Naidoo, whose organisation had nominated shell for the voting, said he didn’t want the award sitting in his office in Amsterdam. He promised to find Shell’s CEO Peter Voser at the World Economic Forum to present him the award.

Greenpeace is running a major campaign to prevent oil drilling in the Arctic. Naidoo addressed the Anglo-Dutch company directly: “We as Greenpeace will come after you peacefully, but aggressively until you get out of the Arctic.”

Christian Brütsch, an independent political analyst specialised on energy issues doubts that Shell can be pressured to disengage from the Arctic region soon. “The U.S. Geological Survey assumes one-fifth of the global undiscovered conventional oil and gas resources to be in the Arctic, and Shell has invested 4.5 billion dollars to prepare offshore drilling in Alaska so far.”

Brütsch said that if activists really wanted to prevent the exploitation of natural resources in the Arctic, they should target consumers. “Energy companies will only leave the region if the demand for oil sinks to a level where Arctic adventures would become unprofitable.”

However, as long as the current situation prevails, Brütsch prefers to see big energy companies in the Arctic. “Statoil, Exxon Mobil or Shell are much more capable of financing ‘same season relief wells’ (needed if leaks appear) than smaller corporations.”

Andreas Missbach stressed that Shell has been the only company so far to win the Public Eye Award twice. Back in 2005, the multinational was shamed for its activities in the tropics.

Missbach said that Shell’s investments in extremely damaging tar-sand extraction in Canada and the fact that the company had dropped renewable energy from its long-term strategy had further contributed to again nominate Shell for the prize.

The American investment bank Goldman Sachs received the jury award.
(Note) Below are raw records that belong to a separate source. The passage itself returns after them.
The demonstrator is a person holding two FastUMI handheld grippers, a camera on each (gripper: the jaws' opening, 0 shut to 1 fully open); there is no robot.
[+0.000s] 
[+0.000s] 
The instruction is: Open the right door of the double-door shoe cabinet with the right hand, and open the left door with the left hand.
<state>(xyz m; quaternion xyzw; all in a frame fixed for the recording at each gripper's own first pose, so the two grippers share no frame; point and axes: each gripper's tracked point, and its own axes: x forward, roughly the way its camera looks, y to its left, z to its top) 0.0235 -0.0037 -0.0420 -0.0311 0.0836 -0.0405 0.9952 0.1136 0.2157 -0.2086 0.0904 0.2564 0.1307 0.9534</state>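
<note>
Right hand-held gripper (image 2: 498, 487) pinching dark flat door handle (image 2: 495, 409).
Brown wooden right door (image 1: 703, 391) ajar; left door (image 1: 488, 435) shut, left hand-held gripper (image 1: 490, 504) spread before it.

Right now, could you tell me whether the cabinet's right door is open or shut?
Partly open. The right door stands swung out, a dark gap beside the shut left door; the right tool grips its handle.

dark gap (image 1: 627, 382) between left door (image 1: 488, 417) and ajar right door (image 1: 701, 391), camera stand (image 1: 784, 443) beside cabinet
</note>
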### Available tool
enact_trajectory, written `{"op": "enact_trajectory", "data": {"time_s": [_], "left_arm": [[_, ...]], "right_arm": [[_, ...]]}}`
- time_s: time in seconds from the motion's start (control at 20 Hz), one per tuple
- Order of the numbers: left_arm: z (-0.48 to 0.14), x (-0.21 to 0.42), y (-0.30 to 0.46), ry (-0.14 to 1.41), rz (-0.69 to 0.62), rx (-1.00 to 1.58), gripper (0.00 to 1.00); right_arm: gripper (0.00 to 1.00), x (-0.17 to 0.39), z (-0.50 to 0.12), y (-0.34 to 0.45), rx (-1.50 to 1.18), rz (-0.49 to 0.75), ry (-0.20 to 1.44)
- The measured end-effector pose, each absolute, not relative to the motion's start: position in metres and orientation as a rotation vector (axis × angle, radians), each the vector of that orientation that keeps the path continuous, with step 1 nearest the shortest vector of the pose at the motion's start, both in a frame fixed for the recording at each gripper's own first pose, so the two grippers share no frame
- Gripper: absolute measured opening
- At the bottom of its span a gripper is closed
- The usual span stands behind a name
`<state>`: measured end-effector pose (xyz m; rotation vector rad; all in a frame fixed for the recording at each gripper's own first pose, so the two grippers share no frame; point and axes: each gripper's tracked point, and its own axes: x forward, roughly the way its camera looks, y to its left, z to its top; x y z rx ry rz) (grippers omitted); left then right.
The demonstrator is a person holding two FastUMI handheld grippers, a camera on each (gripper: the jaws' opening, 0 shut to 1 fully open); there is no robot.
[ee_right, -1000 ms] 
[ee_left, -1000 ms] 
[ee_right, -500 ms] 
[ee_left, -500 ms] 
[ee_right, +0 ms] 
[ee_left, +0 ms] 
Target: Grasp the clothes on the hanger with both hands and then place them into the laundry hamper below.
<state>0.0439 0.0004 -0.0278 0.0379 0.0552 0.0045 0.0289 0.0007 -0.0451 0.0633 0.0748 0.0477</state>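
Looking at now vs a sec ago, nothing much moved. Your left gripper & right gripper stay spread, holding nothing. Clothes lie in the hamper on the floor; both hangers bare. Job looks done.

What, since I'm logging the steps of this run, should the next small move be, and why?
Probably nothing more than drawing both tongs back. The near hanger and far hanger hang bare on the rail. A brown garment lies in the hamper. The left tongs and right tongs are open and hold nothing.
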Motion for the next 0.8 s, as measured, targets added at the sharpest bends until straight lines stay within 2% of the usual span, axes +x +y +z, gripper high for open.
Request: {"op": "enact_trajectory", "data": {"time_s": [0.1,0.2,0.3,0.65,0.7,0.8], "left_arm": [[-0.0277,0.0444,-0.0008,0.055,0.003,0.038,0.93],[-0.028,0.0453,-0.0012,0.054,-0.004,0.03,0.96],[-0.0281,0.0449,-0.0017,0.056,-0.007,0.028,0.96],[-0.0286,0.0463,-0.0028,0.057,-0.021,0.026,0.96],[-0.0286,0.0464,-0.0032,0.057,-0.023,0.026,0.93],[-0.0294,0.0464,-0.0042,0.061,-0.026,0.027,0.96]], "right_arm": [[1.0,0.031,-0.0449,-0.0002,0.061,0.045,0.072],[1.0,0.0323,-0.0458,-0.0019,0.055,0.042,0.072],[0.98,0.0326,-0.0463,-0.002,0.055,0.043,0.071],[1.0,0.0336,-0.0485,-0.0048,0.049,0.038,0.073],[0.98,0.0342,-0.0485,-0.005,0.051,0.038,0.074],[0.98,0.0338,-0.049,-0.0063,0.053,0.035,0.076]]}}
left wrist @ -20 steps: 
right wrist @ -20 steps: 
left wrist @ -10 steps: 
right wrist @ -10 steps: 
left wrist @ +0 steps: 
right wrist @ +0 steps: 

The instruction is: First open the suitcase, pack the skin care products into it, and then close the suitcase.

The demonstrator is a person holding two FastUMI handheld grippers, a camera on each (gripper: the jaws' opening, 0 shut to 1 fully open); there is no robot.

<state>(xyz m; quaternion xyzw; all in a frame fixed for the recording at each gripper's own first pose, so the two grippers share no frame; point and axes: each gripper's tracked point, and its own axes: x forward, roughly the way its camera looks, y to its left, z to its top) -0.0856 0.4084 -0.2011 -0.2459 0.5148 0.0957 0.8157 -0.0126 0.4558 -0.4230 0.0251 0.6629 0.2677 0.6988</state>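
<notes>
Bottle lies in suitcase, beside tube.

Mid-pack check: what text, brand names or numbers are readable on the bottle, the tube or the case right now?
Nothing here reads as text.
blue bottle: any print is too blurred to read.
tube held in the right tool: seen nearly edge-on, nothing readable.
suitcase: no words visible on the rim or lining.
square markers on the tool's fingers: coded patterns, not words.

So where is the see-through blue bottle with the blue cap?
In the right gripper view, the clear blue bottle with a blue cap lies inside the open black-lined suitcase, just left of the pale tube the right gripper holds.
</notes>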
The Public Eye jury argued that the company bears a large share of responsibility for the Euro-crisis.

“Goldman’s derivative deals, which fudged Greece’s way into the Eurozone, pawned the future of the Greek people,” said Missbach.

Former bank regulator and academic William K. Black, who attended the awards presentation, stressed that Goldman Sachs wasn’t just a singular rotten apple in a healthy bushel of banks. “Goldman Sachs is the norm of systemically dangerous institutions,” he said.

Black blamed the World Economic Forum for spreading the myth that fraud by corporate elite was rare. “They have pushed deregulation, de-supervision and de facto decriminalisation.”

Expert on business ethics Ulrich Thielemann said the dogma of profit maximisation itself leaves no room for moral integrity. “It’s the paramount cause for irresponsible corporate behaviour,” he said. “Ruthless competition that disregards human rights and environmental standards via non-regulation and the race to the bottom in standards of good corporate conduct must come to an end.”

Does naming and shaming companies have any use? Missbach admits that such an award by itself changes nothing. But within a campaign, he says, such a shame prize might be a useful tool. “Those organisations who nominated the award winners may use the prize to attract attention.”

Political analyst Christian Brütsch is far less convinced about naming and shaming campaigns. He points out that the names of the decried companies always remain the same. “Some corporations can afford to simply ignore criticism,” he says. Others would just increase their PR budgets, Brütsch argues.

Greenpeace’s Naidoo regards the awards as a means contributing to reduction of a company’s relational and reputational capital. He’s sure though that none of these powerful corporations will react to the criticism. “However, the failure to respond is a very loud confirmation that our accusations are true.”